We rarely discuss with financial investors, especially our traveler and Olympic franchise, that includes vaccines against rabies, hepatitis A, typhoid fever, yellow fever, probably because these vaccines do not play into the EUR 1 billion market. Those vaccines are of utmost importance, addressing diseases mostly prevalent in low and middle-income countries. Have a look at yellow fever. Despite spending millions of dollars every single year in attempting to decrease the population of mosquitoes, the ones that transmit, sorry, the yellow fever virus, these mosquito populations and the yellow fever cases continue to increase every single year. Global warming is just making things worse. Vaccination is now regarded as being the most important means to help prevent those outbreaks. Sanofi is one of the key few companies to supply yellow fever vaccine.
We've been partnering with UNICEF and with other players for decades now, ensuring supply and readiness to respond to outbreaks. We are committed into this fight, and from an R&D standpoint, we continue to invest in yellow fever. We want to develop the next generation yellow fever vaccine that will replace the current two yellow fever vaccines that we have in our portfolio. I'm glad to report today, only on this slide, that the recent phase II results on our new yellow fever vaccine are very positive, and we are moving the program immediately to phase III. From an operational standpoint, on top of that, of course, replacing two yellow fever vaccines from a previous generation with 1 single new yellow fever vaccine will clearly rationalize our manufacturing footprint and simplify our operations.
Last but not least, you know that our new yellow fever vaccine will of course be embedded into our global access plan. Turning to planet care, on our second example, at Sanofi, we are constantly working to optimize the environment performance of our products. You have seen that we have decided to make sure that all new vaccines will be eco-designed by 2025. Concretely, what does this mean? For decades now, the standard packaging for syringe presentation was to provide those syringes into a plastic blister. Plastic takes hundreds of years to degrade, can break down in microplastics, contaminate the food chain, harm human health. Reducing plastic use is critical. We can help protect the environment and reduce the impact of the plastic pollution. We want to do our part.
This is why we decided we target to reach 100% blister-free packaging by 2027, even if it means potentially accelerating our industrial CapEx. We went on our way. By the end of 2023, 40% of our syringes will be plastic blister-free, while of course, 100% of our vial presentation already is. Moving away from plastic is not just for us. It's also about making sure that we set up the right standard, as we do believe that many countries around the planet will start adding into their vaccine standards this requirement, that high request for non-plastic containing packaging going forward, and we'll be at the forefront of it. Now, let's come back to our vaccines pipeline to wrap up this introduction.

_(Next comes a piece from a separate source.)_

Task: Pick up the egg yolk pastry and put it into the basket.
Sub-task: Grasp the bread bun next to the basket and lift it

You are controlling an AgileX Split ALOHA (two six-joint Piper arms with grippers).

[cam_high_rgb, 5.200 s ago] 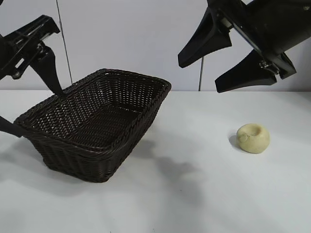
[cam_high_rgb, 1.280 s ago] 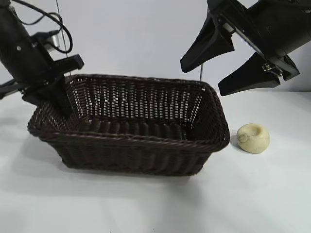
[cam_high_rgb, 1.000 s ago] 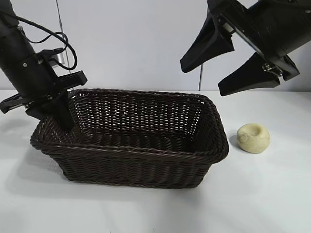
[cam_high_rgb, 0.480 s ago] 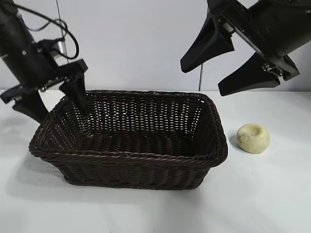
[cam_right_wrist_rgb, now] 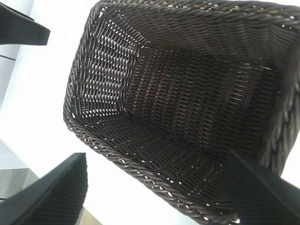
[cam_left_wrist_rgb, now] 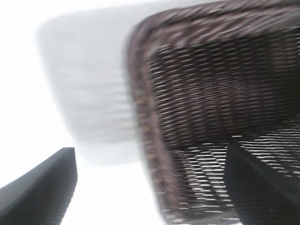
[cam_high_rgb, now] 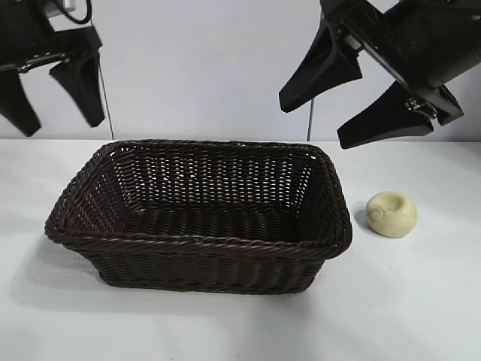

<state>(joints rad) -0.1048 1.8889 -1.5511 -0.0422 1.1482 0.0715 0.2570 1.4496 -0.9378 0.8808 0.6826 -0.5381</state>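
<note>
The egg yolk pastry (cam_high_rgb: 391, 213), a small pale yellow bun with a knob, lies on the white table just right of the basket. The dark brown wicker basket (cam_high_rgb: 199, 256) stands mid-table and is empty; it also shows in the left wrist view (cam_left_wrist_rgb: 150, 154) and the right wrist view (cam_right_wrist_rgb: 140, 173). My left gripper (cam_high_rgb: 56, 101) is open and empty, raised high above the basket's left end. My right gripper (cam_high_rgb: 312, 124) is open and empty, high above the basket's right end and the pastry. The pastry does not show in either wrist view.
The white table (cam_high_rgb: 240, 323) runs around the basket, with a pale wall behind. The left gripper's finger shows at the far corner of the right wrist view (cam_right_wrist_rgb: 18, 30).
My left gripper turned the basket, let go of its left rim and rose clear above it. The basket now rests still. My right gripper and the pastry have not moved.
</note>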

At our Vaccines Day in 2021, we shared early information about our pipeline with many early stage trials that were going on at that time. As explained by Jean-François before, we have transformed the R&D organization in this company, enabling us to move fast and progress at speed. Today, we're going to share with you some results. That's how about the 12 key areas that you see here highlighted in this big area. We will actually start with a deep dive into RSV in the middle of the chart. We receive calls right now on RSV, I can see. Where we are the only company to offer protection to infants, to toddlers, and to other adults, with specific products developed with three different technologies that are best suited to deliver the targeted results, the targeted profile product that we have. We'll go to influenza.
We have a comprehensive mRNA program focusing on next generation vaccine to not just, not just be a me too, but actually improve versus current standard of care. Bill will lead us there. We will then turn to our exciting entry into multi-billion pneumococcal field. With a strong PCV21 phase II data, I'm sure you have seen it this morning, and how we are also building in parallel a best-in-class meningitis franchise. Lastly, we're going to uncover the progress that we made in the search of novel vaccines in the uncharted territory of acne and Chlamydia. Let's move on to the RSV section. We received the calls, it means we need to get there. I'd like to welcome Kimberly Tutwiler, our Global Head of RSV Franchise. Kimberly, floor is yours.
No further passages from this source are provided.